BEGIN DATA PROVIDED

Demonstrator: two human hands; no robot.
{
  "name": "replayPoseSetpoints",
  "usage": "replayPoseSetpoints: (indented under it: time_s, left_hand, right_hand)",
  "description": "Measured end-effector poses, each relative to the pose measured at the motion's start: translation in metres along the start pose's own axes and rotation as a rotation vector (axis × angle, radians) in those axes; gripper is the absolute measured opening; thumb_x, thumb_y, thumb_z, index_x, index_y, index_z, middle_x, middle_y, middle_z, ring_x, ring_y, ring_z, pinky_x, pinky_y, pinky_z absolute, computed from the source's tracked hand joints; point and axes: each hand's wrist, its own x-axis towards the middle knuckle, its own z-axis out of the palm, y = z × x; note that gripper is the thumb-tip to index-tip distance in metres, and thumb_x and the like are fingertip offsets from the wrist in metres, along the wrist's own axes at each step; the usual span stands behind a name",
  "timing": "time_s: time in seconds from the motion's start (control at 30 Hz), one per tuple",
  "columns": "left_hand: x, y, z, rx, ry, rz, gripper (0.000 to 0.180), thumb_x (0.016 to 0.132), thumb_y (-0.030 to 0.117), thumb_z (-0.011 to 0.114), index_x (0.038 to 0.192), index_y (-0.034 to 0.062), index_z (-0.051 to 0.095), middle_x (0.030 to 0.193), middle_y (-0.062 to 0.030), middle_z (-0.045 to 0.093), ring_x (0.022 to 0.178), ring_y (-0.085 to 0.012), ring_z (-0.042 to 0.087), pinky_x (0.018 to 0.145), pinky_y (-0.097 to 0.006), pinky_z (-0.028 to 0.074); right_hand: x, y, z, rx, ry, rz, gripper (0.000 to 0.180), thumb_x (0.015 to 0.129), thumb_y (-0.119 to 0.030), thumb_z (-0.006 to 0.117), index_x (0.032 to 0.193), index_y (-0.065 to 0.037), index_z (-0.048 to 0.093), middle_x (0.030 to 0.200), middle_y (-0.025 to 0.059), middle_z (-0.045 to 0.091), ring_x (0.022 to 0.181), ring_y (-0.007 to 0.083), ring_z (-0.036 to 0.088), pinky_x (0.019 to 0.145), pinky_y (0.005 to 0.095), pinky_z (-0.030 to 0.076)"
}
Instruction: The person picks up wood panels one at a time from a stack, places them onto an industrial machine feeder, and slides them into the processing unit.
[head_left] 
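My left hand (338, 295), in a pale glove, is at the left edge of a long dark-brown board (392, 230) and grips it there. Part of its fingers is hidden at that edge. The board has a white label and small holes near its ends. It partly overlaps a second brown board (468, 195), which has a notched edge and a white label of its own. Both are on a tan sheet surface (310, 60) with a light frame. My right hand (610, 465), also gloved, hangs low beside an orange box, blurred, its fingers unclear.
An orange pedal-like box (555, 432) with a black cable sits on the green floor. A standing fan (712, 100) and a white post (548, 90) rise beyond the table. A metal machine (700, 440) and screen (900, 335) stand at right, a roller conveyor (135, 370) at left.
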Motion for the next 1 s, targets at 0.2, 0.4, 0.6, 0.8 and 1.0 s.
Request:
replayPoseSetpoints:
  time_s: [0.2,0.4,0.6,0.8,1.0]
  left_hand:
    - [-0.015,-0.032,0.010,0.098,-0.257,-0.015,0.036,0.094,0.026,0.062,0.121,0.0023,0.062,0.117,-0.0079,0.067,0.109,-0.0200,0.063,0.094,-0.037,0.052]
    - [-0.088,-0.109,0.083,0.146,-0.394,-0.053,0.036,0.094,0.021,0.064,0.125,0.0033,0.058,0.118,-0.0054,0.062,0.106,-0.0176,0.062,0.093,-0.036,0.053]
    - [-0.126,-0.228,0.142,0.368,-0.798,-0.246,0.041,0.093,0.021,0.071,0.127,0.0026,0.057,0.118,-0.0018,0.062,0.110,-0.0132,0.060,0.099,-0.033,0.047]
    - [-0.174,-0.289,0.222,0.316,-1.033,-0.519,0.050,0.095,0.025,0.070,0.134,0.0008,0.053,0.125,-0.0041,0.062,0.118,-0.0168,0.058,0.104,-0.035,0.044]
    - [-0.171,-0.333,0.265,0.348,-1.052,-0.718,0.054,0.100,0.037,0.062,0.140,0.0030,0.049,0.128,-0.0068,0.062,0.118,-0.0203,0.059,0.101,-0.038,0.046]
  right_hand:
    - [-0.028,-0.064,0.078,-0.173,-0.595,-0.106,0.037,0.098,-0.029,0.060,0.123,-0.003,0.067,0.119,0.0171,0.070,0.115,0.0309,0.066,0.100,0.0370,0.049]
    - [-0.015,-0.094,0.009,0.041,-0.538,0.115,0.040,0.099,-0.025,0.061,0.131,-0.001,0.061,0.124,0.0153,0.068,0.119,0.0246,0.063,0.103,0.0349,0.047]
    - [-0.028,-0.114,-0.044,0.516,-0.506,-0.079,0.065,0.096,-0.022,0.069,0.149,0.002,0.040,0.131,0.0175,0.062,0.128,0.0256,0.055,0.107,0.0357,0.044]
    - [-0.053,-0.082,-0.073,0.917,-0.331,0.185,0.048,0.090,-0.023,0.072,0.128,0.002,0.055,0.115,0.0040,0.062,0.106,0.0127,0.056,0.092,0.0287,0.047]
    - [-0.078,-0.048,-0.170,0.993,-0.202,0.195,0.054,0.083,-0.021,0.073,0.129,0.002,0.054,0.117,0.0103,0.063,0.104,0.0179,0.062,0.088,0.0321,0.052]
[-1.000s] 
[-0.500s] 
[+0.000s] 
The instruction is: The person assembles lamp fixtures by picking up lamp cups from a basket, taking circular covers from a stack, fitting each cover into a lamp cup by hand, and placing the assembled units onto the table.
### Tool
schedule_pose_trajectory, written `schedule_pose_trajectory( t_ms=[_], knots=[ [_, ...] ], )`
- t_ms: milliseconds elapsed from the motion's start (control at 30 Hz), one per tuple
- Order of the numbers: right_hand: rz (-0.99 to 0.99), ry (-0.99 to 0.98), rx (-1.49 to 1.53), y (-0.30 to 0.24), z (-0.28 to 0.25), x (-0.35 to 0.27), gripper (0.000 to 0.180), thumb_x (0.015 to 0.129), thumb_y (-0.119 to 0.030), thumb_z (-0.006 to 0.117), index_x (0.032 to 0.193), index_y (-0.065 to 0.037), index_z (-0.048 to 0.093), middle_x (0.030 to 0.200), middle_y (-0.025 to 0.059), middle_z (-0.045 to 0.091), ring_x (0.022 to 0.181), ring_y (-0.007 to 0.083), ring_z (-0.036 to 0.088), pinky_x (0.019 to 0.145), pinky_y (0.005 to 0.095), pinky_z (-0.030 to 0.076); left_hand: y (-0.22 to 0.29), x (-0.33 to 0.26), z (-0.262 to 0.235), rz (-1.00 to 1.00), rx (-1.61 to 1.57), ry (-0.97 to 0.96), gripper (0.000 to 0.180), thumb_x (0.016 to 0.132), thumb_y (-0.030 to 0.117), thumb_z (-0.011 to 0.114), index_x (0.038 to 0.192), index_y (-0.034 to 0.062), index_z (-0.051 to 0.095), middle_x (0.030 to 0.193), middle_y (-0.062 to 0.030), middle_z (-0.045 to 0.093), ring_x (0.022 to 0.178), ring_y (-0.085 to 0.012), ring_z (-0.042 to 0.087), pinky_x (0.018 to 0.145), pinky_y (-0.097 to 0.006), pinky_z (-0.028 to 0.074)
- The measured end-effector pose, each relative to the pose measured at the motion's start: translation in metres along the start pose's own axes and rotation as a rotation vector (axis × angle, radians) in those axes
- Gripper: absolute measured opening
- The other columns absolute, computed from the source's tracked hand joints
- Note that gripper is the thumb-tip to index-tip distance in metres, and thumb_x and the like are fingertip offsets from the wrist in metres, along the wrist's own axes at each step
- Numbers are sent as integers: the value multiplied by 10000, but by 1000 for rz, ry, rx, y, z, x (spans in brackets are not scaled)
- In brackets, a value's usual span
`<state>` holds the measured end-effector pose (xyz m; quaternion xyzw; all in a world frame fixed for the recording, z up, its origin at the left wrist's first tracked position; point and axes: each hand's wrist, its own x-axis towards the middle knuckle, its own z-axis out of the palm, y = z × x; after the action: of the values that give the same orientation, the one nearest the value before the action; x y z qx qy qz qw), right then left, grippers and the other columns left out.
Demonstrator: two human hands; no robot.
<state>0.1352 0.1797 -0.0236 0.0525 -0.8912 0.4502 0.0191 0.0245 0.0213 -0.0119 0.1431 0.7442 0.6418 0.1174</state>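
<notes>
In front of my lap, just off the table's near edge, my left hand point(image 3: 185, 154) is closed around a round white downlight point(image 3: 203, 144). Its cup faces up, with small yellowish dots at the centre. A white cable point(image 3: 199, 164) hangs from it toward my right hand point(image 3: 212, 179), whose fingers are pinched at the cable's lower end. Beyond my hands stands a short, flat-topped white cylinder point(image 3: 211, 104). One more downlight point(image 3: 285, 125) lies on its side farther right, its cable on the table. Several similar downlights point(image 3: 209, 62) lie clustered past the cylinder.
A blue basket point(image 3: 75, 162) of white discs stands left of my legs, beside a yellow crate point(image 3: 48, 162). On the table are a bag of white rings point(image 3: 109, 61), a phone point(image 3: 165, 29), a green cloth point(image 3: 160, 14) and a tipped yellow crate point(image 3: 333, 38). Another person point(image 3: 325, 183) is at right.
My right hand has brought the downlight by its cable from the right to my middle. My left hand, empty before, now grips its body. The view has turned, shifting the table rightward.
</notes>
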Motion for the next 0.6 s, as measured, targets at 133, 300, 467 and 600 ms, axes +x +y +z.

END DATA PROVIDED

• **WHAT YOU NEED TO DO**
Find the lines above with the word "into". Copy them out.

• **SOLUTION FOR THIS TASK**
Instruction: The person picks up wood panels one at a time from a stack, places them onto an industrial machine feeder, and slides them into the processing unit.
The instruction is: The person assembles lamp fixtures by picking up lamp cups from a basket, taking circular covers from a stack, fitting each cover into a lamp cup by hand, and placing the assembled units onto the table.

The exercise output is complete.